Fernanda Riva (17 April 1920 – 22 January 1956), was a Roman Catholic nun of Canossian Daughter of Charity congregation.

== Early life ==
Fernanda Riva was born on 17 April 1920 in Monza, Italy. She joined the Canossian Missionary Novitiate in Vimercate, Milan, on 19 March 1939. She continued her First Formation at St. Joseph's Convent, Belgaum, and pronounced her First Vows, on 24 December 1941. She completed her B.A., B. Ed at the Colleges in Belgaum from 1943 to 1947, and came to Mumbai for her master's degree in Education.

== Missionary to India ==
Riva came to Bombay (now Mumbai), India on 30 October 1939. She was principal of the St. Joseph's College for Women Alleppey, Kerala. From July 1950 to September 1953, Riva served at Canossa High School, Mahim, first as a teacher and then as principal. In September 1953, Riva was transferred to St. Joseph's Convent, Alleppey, Kerala, to start a new college there and became its first principal. She oversaw the entire process, from its construction to purchasing equipment.

== Death ==
She was admitted to St. Elizabeth's Nursing Home for cancer treatment under the supervision of Dr. Arthur D’Sa. She died on 22 January 1956 in Bombay. Within a year in 1954, she fell ill and was sent for a check-up to Mumbai. She was admitted to St. Elizabeth's Nursing Home and was operated upon by D’Sa in September 1954. She seemed to recover and under the doctor's advice returned to Alleppey after a month, on 30 October 1954.

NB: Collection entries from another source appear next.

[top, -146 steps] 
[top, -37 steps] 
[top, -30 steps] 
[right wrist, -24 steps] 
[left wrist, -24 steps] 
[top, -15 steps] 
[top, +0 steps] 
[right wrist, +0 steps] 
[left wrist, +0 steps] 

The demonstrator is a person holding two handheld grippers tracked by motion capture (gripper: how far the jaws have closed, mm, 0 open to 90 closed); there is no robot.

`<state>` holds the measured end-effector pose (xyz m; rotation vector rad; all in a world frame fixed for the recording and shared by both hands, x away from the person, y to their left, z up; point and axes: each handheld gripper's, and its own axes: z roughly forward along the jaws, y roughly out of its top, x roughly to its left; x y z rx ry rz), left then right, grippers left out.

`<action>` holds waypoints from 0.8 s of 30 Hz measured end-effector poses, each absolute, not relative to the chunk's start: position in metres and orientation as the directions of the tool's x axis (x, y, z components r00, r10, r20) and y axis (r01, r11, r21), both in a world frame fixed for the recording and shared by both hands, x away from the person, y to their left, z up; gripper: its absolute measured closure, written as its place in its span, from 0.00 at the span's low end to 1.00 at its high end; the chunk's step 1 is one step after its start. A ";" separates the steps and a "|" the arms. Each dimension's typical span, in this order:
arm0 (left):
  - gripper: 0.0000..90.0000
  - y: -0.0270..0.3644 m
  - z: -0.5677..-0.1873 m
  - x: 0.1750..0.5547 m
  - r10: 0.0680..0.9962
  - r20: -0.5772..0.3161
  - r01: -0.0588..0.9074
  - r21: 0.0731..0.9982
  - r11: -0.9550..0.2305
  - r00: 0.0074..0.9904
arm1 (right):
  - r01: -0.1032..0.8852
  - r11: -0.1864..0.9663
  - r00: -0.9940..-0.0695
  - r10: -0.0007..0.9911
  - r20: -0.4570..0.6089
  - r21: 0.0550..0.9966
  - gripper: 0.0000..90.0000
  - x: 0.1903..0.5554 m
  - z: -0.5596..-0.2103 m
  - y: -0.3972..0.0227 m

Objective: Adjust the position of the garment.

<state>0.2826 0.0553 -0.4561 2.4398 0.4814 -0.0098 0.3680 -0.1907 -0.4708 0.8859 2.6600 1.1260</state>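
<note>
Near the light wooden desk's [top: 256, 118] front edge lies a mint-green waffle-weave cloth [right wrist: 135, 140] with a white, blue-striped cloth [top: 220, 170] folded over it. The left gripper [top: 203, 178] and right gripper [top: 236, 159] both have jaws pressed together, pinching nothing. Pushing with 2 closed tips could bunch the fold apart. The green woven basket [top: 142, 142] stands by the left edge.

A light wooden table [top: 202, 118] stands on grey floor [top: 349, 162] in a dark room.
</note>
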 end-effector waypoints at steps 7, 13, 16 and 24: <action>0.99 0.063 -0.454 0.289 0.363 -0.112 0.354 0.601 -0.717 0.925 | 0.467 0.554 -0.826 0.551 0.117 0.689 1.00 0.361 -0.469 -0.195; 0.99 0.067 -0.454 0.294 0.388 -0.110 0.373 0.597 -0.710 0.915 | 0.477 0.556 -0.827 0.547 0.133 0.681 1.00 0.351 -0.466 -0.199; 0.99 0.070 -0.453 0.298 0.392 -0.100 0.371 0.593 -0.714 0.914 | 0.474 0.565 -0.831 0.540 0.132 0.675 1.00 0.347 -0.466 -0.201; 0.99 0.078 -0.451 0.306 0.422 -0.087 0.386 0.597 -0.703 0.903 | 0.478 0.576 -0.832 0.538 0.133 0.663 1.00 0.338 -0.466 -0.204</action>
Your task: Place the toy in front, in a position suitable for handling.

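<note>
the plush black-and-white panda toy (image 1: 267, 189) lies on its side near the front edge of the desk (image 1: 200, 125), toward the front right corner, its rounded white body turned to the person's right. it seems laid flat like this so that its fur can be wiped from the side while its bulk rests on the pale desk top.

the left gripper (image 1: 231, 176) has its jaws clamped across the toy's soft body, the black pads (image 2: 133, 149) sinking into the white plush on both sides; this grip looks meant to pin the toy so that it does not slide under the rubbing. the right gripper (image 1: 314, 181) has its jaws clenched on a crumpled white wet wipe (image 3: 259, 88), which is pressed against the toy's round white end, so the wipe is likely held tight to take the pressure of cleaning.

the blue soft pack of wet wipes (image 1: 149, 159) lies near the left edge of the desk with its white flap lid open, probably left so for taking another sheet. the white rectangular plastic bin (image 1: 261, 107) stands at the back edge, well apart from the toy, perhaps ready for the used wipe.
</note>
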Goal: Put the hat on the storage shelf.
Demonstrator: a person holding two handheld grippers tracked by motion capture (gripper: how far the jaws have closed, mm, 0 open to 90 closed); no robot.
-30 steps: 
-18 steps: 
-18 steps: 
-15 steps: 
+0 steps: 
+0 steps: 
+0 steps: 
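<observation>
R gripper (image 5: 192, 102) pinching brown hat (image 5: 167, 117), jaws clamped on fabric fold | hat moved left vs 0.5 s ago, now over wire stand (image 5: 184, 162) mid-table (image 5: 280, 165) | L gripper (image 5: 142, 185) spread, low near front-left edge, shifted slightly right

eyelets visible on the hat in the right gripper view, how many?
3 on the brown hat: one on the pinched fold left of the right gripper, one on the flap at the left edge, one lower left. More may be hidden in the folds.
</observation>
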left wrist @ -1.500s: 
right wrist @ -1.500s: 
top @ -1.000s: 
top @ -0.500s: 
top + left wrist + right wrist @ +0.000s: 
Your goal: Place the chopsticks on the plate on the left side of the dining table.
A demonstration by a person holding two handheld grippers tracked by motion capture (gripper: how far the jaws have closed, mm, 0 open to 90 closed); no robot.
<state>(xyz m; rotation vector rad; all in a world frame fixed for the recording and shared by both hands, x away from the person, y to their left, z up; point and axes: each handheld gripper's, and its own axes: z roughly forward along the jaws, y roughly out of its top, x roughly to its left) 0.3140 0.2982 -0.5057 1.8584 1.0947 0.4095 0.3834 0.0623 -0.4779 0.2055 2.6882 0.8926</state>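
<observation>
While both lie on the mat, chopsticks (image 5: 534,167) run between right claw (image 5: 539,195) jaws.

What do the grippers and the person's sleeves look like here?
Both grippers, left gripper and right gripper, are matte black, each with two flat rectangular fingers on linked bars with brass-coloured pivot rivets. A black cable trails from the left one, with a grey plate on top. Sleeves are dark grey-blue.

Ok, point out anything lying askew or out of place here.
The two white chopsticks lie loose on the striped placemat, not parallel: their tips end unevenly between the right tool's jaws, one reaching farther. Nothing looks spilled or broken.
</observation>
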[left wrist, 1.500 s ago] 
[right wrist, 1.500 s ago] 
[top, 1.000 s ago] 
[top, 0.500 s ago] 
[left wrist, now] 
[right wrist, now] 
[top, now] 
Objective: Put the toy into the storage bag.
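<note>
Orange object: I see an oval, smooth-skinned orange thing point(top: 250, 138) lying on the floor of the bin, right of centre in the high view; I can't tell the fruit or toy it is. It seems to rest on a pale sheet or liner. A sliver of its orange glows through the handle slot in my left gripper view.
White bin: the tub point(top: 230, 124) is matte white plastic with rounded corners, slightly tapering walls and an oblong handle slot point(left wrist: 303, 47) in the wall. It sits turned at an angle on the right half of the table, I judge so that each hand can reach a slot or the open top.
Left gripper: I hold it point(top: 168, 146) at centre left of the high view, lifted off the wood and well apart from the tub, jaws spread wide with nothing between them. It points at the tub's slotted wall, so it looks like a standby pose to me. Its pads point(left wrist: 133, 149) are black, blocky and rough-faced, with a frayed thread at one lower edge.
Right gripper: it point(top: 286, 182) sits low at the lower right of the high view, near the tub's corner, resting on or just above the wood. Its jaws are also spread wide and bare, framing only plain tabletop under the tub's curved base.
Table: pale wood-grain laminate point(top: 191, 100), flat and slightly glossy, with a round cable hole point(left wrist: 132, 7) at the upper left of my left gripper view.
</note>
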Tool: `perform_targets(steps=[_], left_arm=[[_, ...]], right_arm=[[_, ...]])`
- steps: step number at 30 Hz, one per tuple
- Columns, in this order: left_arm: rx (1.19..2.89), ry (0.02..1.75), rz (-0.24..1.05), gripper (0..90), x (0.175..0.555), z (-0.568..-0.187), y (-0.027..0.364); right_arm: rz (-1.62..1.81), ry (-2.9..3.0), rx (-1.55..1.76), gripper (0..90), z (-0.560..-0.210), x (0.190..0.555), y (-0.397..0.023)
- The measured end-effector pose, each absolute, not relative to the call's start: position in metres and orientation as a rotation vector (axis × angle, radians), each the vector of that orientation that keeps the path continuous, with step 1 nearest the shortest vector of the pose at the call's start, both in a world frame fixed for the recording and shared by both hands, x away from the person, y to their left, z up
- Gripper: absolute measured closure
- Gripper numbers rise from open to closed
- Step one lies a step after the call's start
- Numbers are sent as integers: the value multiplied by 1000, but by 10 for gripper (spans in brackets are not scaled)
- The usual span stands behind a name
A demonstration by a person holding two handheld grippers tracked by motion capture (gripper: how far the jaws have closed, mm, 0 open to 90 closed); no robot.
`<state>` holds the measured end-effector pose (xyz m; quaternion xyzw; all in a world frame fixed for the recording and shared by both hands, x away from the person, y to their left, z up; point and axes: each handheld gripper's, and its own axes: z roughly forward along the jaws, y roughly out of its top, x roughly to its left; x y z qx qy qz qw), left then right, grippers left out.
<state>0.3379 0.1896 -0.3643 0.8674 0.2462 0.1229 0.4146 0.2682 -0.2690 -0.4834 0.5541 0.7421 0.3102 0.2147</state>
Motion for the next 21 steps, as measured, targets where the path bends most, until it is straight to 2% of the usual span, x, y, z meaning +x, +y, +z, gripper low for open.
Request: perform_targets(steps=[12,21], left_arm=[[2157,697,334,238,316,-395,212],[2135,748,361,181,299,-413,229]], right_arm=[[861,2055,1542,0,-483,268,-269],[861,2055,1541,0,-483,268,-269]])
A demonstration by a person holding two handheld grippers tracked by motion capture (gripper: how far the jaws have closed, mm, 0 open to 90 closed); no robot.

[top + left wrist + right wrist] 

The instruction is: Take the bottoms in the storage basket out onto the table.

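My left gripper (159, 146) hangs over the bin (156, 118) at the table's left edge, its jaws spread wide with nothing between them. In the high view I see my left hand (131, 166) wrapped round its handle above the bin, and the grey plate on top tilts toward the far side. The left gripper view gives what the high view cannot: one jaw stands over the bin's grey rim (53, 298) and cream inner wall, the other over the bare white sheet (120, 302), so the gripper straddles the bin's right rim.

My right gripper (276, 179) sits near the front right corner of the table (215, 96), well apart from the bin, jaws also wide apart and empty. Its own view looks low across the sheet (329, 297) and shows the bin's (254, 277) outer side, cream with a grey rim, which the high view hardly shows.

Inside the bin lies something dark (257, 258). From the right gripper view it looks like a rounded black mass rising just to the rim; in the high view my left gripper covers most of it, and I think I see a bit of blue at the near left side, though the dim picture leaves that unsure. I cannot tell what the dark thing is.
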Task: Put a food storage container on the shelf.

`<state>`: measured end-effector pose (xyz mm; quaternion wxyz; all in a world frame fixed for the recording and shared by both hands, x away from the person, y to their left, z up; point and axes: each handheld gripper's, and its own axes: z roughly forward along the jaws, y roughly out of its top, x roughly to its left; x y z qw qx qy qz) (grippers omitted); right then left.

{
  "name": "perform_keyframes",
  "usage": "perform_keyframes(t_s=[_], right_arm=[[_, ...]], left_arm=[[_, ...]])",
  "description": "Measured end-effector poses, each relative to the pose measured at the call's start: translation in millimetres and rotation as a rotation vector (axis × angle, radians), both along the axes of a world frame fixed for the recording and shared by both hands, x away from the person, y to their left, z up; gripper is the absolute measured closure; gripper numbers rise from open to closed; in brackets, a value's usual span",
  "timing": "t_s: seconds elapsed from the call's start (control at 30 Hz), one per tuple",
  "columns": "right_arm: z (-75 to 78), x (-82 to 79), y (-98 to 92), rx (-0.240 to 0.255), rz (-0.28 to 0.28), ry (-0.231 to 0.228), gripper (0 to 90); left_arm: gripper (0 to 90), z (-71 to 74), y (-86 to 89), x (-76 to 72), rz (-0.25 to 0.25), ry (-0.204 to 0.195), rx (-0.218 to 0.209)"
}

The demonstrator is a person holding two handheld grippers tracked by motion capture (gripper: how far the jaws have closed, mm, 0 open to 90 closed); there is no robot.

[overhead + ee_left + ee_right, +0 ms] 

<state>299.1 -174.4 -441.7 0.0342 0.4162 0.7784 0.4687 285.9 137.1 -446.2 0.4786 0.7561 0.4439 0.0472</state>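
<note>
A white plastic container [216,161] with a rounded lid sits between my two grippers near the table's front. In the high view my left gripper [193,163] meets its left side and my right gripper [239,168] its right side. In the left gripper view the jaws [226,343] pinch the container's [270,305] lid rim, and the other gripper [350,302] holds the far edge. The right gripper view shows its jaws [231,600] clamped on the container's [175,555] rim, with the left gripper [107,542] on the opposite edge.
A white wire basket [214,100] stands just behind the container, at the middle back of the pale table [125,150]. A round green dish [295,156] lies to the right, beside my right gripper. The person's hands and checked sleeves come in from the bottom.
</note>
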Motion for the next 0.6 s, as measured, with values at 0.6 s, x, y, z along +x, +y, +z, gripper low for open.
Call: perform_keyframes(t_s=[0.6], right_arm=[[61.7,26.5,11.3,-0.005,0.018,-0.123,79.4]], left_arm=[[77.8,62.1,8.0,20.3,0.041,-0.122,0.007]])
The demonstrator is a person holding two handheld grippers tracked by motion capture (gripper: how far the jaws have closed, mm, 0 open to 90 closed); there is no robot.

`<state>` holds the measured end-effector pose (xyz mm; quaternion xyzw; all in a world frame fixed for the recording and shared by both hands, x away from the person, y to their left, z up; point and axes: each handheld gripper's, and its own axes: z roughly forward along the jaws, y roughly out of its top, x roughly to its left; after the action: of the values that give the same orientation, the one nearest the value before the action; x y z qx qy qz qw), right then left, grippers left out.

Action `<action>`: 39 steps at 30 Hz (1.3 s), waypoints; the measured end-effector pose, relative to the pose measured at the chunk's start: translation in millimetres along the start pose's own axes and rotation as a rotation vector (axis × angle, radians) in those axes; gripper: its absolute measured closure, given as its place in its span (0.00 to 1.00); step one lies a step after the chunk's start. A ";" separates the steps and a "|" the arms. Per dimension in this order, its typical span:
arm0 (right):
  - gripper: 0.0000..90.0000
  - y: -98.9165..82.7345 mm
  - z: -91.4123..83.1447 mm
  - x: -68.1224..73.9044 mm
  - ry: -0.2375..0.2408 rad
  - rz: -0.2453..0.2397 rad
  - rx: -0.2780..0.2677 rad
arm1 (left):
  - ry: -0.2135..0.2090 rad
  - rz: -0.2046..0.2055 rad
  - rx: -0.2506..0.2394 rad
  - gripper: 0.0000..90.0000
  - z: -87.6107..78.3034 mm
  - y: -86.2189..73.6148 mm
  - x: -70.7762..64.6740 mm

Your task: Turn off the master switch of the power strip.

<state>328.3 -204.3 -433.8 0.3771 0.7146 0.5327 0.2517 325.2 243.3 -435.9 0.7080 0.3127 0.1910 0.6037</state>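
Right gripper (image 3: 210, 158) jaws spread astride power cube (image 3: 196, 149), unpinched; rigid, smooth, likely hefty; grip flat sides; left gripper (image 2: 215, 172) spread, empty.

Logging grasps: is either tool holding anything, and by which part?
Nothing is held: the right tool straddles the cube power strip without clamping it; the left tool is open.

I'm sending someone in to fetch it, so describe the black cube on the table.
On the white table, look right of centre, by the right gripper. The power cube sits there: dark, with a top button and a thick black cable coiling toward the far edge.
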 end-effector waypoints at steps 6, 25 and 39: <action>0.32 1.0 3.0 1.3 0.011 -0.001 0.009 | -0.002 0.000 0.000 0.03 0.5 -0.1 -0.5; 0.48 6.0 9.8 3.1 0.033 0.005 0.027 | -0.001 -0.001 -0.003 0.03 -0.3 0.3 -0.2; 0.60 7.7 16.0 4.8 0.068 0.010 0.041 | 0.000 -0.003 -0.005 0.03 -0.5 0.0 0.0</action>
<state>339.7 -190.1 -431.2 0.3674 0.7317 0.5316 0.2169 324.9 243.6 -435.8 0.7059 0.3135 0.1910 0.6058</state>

However, on 6 January 1956, she had to be rushed back to Mumbai because of her illness, which turned out to be cancer. This time it struck her fatally. D’Sa and Valerian Cardinal Gracias visited her. They were touched by her serenity and faith. She had a kind word, a smile, a gesture of concern for those sisters and hospital staff who attended on her and gratitude for all. She died on 22 January 1956. Crowds filed past her body which lay in the Chapel of Canossa Convent, Mahim. Whispers of "She is a Saint" could be heard among the crowd gathered at her funeral. She was buried in the Cemetery of St. Michael's Church, Mahim. A few days after her death, this very Diocesan Bulletin "The Examiner" carried an article based on her illness and death.

== Beatification process ==
She was elevated to 'Servant of God' on 13 August 1994 by Simon Cardinal Pimenta. On 28 June 2012, she was declared venerable by Pope Benedict XVI.

Her bones are placed at st. Joseph's Canossian Copnvent, Allepey in Kerala, India.

Such was the sanctity of her life that Micheal Arattukulam, the then Bishop of Alleppey, asked that her Cause for Canonisation be introduced. On 13 August 1994, under the direction of Simon Cardinal Pimenta, the Cause was introduced, at St. Michael's Church Mahim.